We had just crossed France, and stopped by a country inn to check for rooms. Nothing available, but I have this friend a ways down the road…
These word the first words in the spell invoking an adventure. Some of the roads narrowed to country lanes so narrow that two Smart cars could not pass each other. When he added, “it’s in Moulis…” we were assured. Not only did we know the area somewhat, but it was in the direction we were traveling.
It turns out that the Chambre d’Hotes – Bed & Breakfast – was a converted mill right of the main road into Moulis, if “main” means anything here. Moulis is a small wine region in the Bordeaux appellation, next to Pauillac.
The building had recently been renovated and the rooms had been transformed into modern, spacious accommodations. They still had the typical complicated European shower that unless deftly manipulated could surprise with sudden jets of water, ejected with enough force to cross the room and hit the far wall about 10 meters away. Yeah, that’s far.
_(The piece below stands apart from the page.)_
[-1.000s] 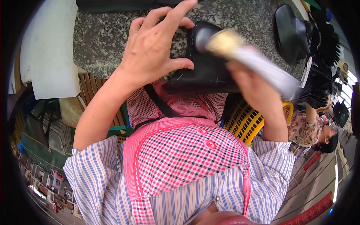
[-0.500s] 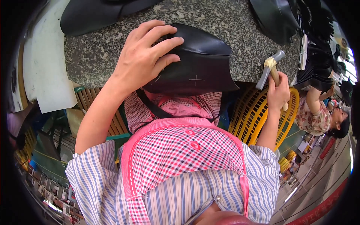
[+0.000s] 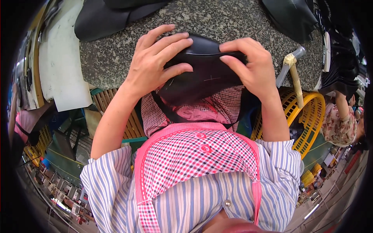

Enough about the lodgings. This being a landscape design blog, we’ll ignore the quality of the jam and the pétrissage du pain.
Remember that this is France, where things like lawn and bamboo grow on natural rainfall, without supplemental water. The bamboo in this case is next to a stream where it can soak its roots, sucking up as much water as it wants. So this would not exactly be a water conserving garden back in California – nor in Southern, Mediterranean France.
The paving is simply stone tiles, probably not meant for installation without a concrete base, since they’re cracking. It looks like someone just scraped away some lawn and placed them on the ground, although there could be a compacted sand base. To this, they added a metal table and chairs. Put out some place mats, cups, saucers, silverware and jam and done.
A shallow creek runs between the patio area and the road, a thicket of whatever grew there combined with a bit more bamboo. The building itself provides shade in the morning; a nearby tree takes over in the afternoon. There is no overhead structure, nothing beyond a few minimal elements like a potted plant at one corner of the patio – yet the space works well and feels comfortable.
I’d probably do things differently under the background trees. I’d add native shrubs, do a bit more in the habitat department, transition the lawn to meadow for both lower maintenance and habitat – but that’s all just planting. The hardscape does what it needs to, simply, directly and without pretense.